*Your goal*
Your answer should hold only the lines from the one with "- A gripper" through the end of the listing below, each retyped exactly.

*Task inputs*
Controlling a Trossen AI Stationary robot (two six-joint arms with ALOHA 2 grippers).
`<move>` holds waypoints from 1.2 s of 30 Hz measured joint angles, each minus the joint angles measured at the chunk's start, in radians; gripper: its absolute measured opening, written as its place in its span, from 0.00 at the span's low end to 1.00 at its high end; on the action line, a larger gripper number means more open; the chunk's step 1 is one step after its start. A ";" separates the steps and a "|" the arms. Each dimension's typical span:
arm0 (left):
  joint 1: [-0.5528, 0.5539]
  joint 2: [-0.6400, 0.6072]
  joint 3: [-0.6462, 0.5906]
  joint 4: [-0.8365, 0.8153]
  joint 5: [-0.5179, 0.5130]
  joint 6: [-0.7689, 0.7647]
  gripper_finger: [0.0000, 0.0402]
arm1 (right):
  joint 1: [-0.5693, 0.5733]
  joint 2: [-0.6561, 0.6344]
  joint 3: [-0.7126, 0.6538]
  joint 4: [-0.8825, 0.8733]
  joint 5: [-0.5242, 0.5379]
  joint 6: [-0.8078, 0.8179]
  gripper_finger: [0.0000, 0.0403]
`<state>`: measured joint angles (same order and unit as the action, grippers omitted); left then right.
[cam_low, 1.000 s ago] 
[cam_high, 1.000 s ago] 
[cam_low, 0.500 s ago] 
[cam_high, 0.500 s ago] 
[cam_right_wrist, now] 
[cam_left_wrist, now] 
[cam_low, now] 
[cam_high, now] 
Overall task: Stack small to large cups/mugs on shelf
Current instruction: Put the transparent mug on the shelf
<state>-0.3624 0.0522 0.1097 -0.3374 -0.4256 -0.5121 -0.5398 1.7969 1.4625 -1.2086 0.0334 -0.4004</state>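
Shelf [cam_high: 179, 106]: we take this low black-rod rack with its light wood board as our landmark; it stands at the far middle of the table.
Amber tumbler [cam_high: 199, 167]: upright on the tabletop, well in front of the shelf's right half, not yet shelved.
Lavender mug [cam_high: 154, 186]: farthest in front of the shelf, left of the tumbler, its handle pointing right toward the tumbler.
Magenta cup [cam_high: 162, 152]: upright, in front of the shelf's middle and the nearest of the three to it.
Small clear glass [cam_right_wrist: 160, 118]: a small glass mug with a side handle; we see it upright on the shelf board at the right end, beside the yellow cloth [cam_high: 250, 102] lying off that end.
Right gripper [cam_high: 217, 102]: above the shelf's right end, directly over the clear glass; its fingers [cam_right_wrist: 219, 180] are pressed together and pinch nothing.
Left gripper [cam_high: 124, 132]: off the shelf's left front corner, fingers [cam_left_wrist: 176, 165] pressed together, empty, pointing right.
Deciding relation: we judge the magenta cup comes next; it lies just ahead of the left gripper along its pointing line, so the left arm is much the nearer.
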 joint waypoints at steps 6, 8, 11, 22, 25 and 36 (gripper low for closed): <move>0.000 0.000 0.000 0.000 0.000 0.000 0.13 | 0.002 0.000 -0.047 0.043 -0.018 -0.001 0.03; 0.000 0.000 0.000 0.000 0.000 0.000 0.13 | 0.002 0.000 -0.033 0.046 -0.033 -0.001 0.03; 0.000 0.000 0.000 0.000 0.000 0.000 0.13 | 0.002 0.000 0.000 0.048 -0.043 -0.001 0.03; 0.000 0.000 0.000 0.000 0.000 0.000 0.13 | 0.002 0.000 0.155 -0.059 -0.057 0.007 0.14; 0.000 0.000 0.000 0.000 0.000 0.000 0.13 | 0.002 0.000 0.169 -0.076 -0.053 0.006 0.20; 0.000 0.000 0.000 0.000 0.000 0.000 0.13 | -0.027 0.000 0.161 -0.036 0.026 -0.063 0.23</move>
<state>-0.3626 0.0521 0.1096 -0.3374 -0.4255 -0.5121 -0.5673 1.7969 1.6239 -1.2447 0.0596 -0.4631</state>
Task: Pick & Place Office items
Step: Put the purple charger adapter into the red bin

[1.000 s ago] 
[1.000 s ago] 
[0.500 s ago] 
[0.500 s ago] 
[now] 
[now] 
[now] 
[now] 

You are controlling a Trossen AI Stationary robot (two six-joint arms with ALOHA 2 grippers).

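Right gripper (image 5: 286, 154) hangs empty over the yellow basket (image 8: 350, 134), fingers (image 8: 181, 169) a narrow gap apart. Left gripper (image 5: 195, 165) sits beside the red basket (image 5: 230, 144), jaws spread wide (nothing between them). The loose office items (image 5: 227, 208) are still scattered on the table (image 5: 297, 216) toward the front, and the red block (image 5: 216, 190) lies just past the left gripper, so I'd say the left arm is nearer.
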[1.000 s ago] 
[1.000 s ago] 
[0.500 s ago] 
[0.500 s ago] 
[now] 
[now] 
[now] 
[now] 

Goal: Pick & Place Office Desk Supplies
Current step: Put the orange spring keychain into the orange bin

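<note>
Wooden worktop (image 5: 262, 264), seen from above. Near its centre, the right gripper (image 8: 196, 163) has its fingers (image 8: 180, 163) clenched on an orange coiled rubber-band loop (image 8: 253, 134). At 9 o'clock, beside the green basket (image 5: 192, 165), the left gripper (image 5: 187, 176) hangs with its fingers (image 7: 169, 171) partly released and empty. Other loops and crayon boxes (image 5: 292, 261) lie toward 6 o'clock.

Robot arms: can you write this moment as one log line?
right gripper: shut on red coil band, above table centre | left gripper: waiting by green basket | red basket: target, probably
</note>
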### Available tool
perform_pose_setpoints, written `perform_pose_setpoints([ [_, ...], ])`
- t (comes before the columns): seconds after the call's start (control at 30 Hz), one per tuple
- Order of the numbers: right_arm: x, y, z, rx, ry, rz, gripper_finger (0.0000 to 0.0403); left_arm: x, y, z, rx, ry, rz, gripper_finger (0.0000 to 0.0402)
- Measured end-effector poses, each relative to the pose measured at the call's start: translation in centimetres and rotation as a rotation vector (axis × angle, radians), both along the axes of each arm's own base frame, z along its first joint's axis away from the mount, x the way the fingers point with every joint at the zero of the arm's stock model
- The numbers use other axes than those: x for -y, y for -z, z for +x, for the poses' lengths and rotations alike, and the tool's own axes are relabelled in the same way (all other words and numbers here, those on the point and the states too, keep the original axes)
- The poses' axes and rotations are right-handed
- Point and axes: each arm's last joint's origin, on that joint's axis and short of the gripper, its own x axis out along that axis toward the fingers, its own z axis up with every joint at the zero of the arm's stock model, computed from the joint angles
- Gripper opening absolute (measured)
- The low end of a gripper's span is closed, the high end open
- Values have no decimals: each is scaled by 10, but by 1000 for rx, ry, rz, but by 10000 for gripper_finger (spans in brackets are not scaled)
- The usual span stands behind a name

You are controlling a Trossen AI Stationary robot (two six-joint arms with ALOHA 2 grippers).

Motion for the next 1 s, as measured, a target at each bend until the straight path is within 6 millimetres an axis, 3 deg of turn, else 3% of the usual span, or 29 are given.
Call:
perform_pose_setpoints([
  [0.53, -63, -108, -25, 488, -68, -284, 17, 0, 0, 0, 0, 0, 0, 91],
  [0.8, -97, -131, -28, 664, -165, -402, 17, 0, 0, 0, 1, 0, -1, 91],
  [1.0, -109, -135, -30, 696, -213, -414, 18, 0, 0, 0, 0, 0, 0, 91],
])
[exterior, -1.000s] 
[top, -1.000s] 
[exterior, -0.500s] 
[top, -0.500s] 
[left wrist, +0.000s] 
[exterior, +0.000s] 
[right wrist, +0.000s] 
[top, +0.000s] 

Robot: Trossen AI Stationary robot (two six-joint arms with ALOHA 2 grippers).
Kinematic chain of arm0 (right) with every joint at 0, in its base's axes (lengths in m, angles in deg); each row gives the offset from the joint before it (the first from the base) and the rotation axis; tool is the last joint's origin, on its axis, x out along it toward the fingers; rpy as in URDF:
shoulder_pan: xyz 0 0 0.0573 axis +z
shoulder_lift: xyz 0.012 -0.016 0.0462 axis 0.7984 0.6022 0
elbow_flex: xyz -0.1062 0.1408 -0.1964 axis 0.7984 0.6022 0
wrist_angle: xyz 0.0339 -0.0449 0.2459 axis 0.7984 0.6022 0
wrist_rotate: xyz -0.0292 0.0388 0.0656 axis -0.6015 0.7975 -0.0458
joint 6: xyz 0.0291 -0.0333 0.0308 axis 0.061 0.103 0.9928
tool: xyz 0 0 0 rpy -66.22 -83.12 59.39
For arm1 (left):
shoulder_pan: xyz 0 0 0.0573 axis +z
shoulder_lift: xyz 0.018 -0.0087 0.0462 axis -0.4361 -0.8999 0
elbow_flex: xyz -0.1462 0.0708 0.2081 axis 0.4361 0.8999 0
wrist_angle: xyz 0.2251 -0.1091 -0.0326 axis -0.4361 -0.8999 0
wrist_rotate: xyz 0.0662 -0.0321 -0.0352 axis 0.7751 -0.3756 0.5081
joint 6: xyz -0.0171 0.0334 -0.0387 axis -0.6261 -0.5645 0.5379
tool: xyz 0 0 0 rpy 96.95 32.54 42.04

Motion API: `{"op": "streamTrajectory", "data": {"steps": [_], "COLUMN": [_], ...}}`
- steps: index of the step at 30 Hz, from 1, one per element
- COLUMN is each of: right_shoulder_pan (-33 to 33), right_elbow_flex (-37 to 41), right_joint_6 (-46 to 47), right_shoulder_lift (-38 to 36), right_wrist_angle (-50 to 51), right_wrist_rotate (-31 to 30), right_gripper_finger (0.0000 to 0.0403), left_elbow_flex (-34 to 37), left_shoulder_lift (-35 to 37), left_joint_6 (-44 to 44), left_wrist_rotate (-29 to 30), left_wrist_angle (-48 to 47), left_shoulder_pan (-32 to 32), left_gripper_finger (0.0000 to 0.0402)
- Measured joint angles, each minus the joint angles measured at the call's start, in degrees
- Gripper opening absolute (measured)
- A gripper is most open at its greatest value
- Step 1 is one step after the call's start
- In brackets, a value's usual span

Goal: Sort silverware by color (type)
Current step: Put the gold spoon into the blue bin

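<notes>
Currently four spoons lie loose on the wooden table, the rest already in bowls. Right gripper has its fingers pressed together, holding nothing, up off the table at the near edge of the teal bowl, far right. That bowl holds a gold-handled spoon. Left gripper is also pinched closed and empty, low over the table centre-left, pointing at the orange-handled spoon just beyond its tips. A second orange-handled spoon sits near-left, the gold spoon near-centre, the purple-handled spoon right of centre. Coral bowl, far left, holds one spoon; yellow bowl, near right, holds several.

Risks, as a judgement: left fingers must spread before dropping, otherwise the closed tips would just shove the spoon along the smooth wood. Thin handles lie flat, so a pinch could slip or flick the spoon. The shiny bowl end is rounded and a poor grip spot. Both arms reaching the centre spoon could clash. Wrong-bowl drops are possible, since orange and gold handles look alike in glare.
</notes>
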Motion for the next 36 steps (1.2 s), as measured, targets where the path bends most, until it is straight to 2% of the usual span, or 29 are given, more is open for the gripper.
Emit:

*Task result*
- A gripper is most open at its greatest value
- Step 1 is one step after the call's start
- In brackets, a value's usual span

Goal: Sort silverware by color (type)
Current step: Put the gold spoon into the blue bin

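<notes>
Currently four spoons lie loose on the wooden table, the rest already in bowls. Right gripper has its fingers pressed together, holding nothing, up off the table at the near edge of the teal bowl, far right. That bowl holds a gold-handled spoon. Left gripper is also pinched closed and empty, low over the table centre-left, pointing at the orange-handled spoon just beyond its tips. A second orange-handled spoon sits near-left, the gold spoon near-centre, the purple-handled spoon right of centre. Coral bowl, far left, holds one spoon; yellow bowl, near right, holds several.

Risks, as a judgement: left fingers must spread before dropping, otherwise the closed tips would just shove the spoon along the smooth wood. Thin handles lie flat, so a pinch could slip or flick the spoon. The shiny bowl end is rounded and a poor grip spot. Both arms reaching the centre spoon could clash. Wrong-bowl drops are possible, since orange and gold handles look alike in glare.
</notes>
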Motion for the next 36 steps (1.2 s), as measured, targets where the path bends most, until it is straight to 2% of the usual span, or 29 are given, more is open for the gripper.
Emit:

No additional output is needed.